My Bondage and My Freedom


Dr. Campbell’s Reply

From Rev. Dr. Campbell’s brilliant reply we extract the following: FREDERICK DOUGLASS, “the beast of burden,” the portion of “goods and chattels,” the representative of three millions of men, has been raised up! Shall I say the man? If there is a man on earth, he is a man. My blood boiled within me when I heard his address tonight, and thought that he had left behind him three millions of such men.

We must see more of this man; we must have more of this man. One would have taken a voyage round the globe some forty years back—especially since the introduction of steam—to have heard such an exposure of slavery from the lips of a slave. It will be an era in the individual history of the present assembly. Our children—our boys and girls—I have tonight seen the delightful sympathy of their hearts evinced by their heaving breasts, while their eyes sparkled with wonder and admiration, that this black man—this slave—had so much logic, so much wit, so much fancy, so much eloquence. He was something more than a man, according to their little notions. Then, I say, we must hear him again. We have got a purpose to accomplish. He has appealed to the pulpit of England. The English pulpit is with him. He has appealed to the press of England; the press of England is conducted by English hearts, and that press will do him justice. About ten days hence, and his second master, who may well prize “such a piece of goods,” will have the pleasure of reading his burning words, and his first master will bless himself that he has got quit of him. We have to create public opinion, or rather, not to create it, for it is created already; but we have to foster it; and when tonight I heard those magnificent words—the words of Curran, by which my heart, from boyhood, has ofttimes been deeply moved—I rejoice to think that they embody an instinct of an Englishman’s nature. I heard, with inexpressible delight, how they told on this mighty mass of the citizens of the metropolis.

Britain has now no slaves; we can therefore talk to the other nations now, as we could not have talked a dozen years ago. I want the whole of the London ministry to meet Douglass. For as his appeal is to England, and throughout England, I should rejoice in the idea of churchmen and dissenters merging all sectional distinctions in this cause. Let us have a public breakfast. Let the ministers meet him; let them hear him; let them grasp his hand; and let him enlist their sympathies on behalf of the slave. Let him inspire them with abhorrence of the man-stealer—the slaveholder. No slaveholding American shall ever my cross my door. No slaveholding or slavery-supporting minister shall ever pollute my pulpit. While I have a tongue to speak, or a hand to write, I will, to the utmost of my power, oppose these slaveholding men. We must have Douglass amongst us to aid in fostering public opinion.

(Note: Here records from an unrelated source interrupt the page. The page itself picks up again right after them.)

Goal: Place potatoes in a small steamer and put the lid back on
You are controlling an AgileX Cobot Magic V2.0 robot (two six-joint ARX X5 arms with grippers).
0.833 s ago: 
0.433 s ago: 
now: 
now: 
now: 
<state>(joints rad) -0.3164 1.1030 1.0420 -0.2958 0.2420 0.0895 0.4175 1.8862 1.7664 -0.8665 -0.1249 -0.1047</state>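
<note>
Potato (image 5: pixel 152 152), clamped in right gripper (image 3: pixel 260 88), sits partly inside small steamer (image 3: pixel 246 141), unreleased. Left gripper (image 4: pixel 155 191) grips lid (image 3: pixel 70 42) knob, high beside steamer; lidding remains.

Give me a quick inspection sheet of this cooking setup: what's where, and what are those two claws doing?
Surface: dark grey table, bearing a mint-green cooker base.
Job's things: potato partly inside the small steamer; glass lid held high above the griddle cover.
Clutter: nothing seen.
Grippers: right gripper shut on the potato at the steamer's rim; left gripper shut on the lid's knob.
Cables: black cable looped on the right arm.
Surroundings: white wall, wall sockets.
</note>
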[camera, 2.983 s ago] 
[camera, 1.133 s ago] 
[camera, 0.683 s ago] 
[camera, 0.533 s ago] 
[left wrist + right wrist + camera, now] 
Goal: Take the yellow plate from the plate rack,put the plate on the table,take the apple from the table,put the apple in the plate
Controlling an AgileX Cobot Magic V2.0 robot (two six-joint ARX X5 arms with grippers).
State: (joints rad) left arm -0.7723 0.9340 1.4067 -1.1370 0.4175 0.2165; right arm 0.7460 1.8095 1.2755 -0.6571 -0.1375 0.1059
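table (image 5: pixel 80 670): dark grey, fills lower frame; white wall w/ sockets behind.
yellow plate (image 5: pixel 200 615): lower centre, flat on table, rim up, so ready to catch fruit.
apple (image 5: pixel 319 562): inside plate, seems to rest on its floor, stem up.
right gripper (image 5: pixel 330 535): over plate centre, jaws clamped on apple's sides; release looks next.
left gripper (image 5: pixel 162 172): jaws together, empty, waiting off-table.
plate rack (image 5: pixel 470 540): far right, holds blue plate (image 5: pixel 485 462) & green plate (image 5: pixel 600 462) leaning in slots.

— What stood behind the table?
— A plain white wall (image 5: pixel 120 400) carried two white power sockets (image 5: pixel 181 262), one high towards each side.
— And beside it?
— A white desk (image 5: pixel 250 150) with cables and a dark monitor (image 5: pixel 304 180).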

The great conflict with slavery must now take place in America; and while they are adding other slave states to the Union, our business is to step forward and help the abolitionists there. It is a pleasing circumstance that such a body of men has risen in America, and whilst we hurl our thunders against her slavers, let us make a distinction between those who advocate slavery and those who oppose it. George Thompson has been there. This man, Frederick Douglass, has been there, and has been compelled to flee. I wish, when he first set foot on our shores, he had made a solemn vow, and said, “Now that I am free, and in the sanctuary of freedom, I will never return till I have seen the emancipation of my country completed.” He wants to surround these men, the slaveholders, as by a wall of fire; and he himself may do much toward kindling it. Let him travel over the island—east, west, north, and south—everywhere diffusing knowledge and awakening principle, till the whole nation become a body of petitioners to America. He will, he must, do it. He must for a season make England his home. He must send for his wife. He must send for his children. I want to see the sons and daughters of such a sire. We, too, must do something for him and them worthy of the English name. I do not like the idea of a man of such mental dimensions, such moral courage, and all but incomparable talent, having his own small wants, and the wants of a distant wife and children, supplied by the poor profits of his publication, the sketch of his life. Let the pamphlet be bought by tens of thousands. But we will do something more for him, shall we not?

It only remains that we pass a resolution of thanks to Frederick Douglass, the slave that was, the man that is! He that was covered with chains, and that is now being covered with glory, and whom we will send back a gentleman.